WHAT IS REQUIRED
Every line below that carries the word "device" needs to be copied.

▽

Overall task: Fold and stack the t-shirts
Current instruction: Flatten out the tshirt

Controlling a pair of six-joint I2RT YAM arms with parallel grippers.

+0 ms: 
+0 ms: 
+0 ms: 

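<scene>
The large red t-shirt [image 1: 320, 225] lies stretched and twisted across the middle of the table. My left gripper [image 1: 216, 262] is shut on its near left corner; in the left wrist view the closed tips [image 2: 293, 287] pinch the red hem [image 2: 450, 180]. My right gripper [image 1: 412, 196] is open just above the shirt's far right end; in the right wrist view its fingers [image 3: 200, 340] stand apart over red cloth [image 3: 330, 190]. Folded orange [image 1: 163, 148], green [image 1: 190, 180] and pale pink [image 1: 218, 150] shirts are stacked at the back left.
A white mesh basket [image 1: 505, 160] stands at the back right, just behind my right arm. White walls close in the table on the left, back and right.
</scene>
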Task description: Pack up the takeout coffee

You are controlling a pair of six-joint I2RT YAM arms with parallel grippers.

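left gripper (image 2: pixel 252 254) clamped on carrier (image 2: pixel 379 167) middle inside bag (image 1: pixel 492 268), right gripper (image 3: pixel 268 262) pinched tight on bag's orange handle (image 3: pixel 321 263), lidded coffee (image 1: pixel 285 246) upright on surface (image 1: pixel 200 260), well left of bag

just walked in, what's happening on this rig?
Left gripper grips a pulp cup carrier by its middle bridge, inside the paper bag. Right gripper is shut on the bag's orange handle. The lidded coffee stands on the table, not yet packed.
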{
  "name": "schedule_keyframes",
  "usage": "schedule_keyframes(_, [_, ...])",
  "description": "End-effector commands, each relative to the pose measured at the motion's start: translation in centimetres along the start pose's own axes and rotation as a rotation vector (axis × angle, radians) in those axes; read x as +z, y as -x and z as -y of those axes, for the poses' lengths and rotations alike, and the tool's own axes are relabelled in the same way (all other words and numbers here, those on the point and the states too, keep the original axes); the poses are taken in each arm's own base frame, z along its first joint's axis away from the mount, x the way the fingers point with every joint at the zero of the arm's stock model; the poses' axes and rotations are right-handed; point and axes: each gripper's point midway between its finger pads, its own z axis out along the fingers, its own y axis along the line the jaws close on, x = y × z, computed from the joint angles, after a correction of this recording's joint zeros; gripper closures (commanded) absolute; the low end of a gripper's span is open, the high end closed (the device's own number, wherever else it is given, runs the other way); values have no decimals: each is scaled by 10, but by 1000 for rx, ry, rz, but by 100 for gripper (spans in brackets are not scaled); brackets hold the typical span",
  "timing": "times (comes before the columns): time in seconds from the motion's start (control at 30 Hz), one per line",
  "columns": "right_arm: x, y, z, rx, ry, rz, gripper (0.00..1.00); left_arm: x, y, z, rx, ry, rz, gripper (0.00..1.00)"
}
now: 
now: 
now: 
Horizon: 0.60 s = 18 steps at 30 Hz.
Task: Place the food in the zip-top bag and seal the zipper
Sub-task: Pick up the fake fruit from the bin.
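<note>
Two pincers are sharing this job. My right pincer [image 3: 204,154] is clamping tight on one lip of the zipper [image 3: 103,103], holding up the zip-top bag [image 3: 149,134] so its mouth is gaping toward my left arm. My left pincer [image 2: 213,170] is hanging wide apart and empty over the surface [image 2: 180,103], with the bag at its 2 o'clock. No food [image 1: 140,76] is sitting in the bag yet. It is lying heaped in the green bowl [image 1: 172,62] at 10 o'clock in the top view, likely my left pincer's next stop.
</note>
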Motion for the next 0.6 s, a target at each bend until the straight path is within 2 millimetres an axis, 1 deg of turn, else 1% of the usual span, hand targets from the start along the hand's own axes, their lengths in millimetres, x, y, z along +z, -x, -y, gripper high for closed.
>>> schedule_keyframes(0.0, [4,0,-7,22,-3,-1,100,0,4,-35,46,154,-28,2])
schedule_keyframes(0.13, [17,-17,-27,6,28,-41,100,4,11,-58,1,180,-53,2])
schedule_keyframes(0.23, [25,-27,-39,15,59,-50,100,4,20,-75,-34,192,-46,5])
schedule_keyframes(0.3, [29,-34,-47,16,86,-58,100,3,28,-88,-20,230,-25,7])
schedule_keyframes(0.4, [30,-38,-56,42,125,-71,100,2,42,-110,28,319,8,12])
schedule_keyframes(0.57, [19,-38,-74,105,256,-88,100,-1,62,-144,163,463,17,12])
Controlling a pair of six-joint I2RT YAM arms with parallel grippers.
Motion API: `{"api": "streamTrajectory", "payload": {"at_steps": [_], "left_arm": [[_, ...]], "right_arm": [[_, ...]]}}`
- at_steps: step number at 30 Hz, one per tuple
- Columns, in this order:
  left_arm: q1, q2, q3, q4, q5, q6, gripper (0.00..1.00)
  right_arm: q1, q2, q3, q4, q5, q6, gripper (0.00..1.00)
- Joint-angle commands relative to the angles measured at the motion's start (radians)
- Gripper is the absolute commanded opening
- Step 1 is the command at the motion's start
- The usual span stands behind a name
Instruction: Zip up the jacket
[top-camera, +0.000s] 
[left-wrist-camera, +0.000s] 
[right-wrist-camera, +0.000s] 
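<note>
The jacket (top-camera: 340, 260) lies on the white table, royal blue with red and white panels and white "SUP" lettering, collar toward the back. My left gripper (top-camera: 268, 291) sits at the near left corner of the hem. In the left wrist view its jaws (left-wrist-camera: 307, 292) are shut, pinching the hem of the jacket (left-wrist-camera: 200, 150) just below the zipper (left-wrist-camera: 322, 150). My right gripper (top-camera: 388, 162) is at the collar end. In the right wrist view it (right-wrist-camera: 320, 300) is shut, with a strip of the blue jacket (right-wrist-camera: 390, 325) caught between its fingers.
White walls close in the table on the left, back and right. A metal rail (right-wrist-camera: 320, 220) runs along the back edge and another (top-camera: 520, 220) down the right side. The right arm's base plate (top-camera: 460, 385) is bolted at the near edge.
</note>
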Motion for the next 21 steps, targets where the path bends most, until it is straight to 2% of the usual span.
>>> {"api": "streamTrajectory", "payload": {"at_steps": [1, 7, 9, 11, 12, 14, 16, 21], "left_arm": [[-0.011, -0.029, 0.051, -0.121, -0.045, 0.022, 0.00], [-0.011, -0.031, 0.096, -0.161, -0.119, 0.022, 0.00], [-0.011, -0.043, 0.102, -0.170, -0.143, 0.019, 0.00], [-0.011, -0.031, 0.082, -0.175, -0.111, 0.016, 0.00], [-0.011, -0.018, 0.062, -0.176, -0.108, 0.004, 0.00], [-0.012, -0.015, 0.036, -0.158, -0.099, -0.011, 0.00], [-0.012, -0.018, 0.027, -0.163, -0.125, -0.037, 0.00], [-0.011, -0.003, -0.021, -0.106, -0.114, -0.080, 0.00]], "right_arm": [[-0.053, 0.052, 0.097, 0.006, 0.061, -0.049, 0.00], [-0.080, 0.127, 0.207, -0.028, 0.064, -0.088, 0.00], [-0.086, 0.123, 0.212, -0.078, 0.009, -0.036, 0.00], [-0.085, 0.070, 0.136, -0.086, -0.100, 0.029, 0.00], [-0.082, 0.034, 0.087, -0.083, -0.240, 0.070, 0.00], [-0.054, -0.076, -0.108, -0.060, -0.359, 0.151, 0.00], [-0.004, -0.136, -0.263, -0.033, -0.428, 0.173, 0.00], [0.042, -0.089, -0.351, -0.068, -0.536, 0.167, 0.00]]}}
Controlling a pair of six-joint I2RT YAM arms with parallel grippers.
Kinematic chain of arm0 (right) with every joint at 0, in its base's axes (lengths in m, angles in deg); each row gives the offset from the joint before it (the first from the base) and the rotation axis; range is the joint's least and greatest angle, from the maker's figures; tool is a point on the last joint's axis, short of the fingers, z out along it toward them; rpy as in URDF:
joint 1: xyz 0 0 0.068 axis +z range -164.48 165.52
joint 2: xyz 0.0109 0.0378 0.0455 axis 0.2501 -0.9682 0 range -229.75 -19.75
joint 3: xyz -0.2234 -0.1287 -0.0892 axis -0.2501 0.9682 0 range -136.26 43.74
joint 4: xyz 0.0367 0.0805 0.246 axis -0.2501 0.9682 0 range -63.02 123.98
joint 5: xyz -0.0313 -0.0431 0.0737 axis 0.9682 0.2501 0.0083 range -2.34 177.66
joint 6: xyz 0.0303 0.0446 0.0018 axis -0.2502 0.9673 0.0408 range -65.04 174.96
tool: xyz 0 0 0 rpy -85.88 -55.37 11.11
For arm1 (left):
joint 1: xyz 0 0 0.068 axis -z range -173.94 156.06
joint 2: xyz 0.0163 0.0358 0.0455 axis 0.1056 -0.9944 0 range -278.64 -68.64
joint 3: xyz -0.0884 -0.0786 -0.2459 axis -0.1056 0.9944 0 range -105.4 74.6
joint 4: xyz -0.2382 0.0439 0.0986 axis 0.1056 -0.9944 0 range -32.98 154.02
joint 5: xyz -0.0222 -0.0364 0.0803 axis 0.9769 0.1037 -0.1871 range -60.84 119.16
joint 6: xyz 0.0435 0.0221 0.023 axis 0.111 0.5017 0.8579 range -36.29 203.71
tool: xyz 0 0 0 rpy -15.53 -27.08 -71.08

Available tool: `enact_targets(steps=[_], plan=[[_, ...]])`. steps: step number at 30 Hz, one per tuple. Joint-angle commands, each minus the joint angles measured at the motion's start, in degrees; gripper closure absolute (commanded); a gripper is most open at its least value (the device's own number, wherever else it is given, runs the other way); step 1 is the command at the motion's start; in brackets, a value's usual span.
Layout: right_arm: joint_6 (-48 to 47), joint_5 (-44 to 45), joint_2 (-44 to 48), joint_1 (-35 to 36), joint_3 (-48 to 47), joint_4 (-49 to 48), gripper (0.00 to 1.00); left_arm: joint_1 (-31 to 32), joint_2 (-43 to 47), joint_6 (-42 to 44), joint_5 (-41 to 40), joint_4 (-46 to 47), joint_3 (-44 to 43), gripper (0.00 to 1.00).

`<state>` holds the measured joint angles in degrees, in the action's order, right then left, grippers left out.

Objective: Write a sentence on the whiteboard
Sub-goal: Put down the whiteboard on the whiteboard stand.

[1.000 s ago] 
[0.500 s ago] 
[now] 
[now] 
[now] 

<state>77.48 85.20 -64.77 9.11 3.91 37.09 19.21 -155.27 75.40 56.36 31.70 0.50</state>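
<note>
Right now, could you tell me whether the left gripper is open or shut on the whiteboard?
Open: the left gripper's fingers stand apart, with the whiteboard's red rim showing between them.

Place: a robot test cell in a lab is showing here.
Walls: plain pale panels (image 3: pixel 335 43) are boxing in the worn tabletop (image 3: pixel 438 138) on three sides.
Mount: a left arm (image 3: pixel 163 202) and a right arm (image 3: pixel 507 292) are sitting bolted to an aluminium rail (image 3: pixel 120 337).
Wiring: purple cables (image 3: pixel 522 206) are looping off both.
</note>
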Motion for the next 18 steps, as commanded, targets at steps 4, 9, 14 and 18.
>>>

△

WRITTEN RESPONSE
  "description": "End-effector commands, each relative to the pose measured at the motion's start: translation in centimetres along the start pose's own axes and rotation as a rotation vector (axis × angle, radians) in those axes; read x as +z, y as -x and z as -y of those axes, for the poses' lengths and rotations alike, and the tool's own axes are relabelled in the same way (all other words and numbers here, those on the point and the states too, keep the original axes); the poses are taken in each arm's own base frame, z along its first joint's axis away from the mount, x the way the fingers point with every joint at the zero of the arm's stock model; the poses' axes and rotations are right-handed; point and axes: each gripper's point midway between its finger pads, its own z axis out along the fingers, its own y axis along the line the jaws close on, x = y × z, computed from the joint angles, after a correction of this recording's joint zeros; gripper closures (commanded) absolute; the low end of a gripper's span is open, the high end closed (the device's own number, wherever else it is given, runs the other way); values have no decimals: each is scaled by 10, but by 1000 for rx, ry, rz, but by 100 for gripper (spans in brackets are not scaled); brackets hold the typical span",
Available tool: `enact_targets(steps=[_], plan=[[_, ...]])`. steps: step number at 30 Hz, one per tuple. Joint-angle commands, each minus the joint angles measured at the motion's start, in degrees; gripper closure absolute (commanded); a gripper is most open at its least value (the device's own number, wherever else it is given, runs the other way); step 1 is the command at the motion's start; in brackets, a value's usual span.

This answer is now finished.